Lediglich im Kloster geht es geruhsamer zu: Die Mönche und Nonnen haben dezidiert eine höhere Lebenserwartung: Geregeltes Leben, keine Existenzängste, Meditation, gesundes Essen - all das schlägt sich natürlich nieder. Ansonsten ist das Bild unklar – allerdings gibt es eine ganze Reihe von sehr alten Pfarrerinnen und Pfarrern sowie Kardinälen. Ältester Kardinal aller Zeiten war Corrado Baffile, der 101,5 Jahre alt wurde. Na ja, meine Oma wurde immerhin 102, es muss also nicht immer der Kardinal sein. Aber auch sie war eine sehr fromme Frau. Möglicherweise hilft es beim längeren Leben, wenn man darauf vertraut, dass mit dem Tod nicht alles aus ist?
101, 102. Das ist alles nichts gegen den derzeit lebenden ältesten Mann Deutschlands: Am 26. Februar wird er 110. Seit dem 1. November 2025, als sein „Vorgänger“ starb, hat ein katholischer Pfarrer den Titel inne. Bruno Kant hat sogar einen eigenen Wikipedia-Eintrag. Und der Platz vor der Kirche in seinem Ruhestands-Wohnort Löschenrod ist nach ihm benannt. Letztes Jahr konnte er sein 75-jähriges Priesterjubiläum feiern, das ist wirklich außergewöhnlich.

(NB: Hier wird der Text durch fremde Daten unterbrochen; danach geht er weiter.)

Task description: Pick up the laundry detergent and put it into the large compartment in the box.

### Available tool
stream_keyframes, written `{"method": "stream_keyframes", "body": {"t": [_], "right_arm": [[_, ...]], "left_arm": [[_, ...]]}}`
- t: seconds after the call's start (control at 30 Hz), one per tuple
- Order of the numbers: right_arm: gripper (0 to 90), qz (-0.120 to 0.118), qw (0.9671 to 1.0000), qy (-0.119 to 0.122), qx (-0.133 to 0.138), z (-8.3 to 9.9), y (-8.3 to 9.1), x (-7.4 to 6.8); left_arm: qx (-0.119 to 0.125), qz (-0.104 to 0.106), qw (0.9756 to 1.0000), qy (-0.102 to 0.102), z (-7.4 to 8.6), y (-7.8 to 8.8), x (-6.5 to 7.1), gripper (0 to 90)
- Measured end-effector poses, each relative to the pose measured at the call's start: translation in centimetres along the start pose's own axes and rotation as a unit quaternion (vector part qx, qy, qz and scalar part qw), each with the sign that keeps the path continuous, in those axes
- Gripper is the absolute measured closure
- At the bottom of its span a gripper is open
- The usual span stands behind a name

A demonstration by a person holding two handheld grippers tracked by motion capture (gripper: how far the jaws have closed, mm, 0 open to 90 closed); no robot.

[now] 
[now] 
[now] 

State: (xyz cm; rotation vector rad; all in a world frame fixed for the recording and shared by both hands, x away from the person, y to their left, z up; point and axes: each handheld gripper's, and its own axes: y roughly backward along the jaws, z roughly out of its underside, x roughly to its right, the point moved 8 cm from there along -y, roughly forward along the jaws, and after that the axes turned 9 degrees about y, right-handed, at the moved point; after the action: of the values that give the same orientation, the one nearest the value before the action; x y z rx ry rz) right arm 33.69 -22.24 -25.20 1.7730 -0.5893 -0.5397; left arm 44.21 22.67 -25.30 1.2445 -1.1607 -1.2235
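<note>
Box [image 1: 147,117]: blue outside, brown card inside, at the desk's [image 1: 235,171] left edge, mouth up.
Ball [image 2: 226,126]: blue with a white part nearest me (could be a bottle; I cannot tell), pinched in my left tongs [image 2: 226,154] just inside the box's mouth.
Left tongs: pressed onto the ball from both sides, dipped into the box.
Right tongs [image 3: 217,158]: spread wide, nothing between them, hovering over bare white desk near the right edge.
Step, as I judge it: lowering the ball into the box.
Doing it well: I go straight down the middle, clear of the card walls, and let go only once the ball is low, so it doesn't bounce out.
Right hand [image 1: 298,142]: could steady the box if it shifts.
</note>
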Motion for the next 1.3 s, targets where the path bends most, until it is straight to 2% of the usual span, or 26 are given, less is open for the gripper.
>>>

Nun, ist es aus Lebenserwartungsgründen „gut“, Pfarrer oder Pfarrerin zu sein? Sagen wir so: Die Lebensentwürfe auch bei Pfarrerinnen und Pfarrern sind so unterschiedlich, dass man darüber keine wirkliche Aussage treffen kann.
Dem Pfarrerskollegen Bruno Kant jedenfalls wünschen wir noch viele gute Tage oder gar Jahre, in denen er unseren Berufsstand auf diese außergewöhnliche Weise als ältester Mann Deutschlands vertreten kann.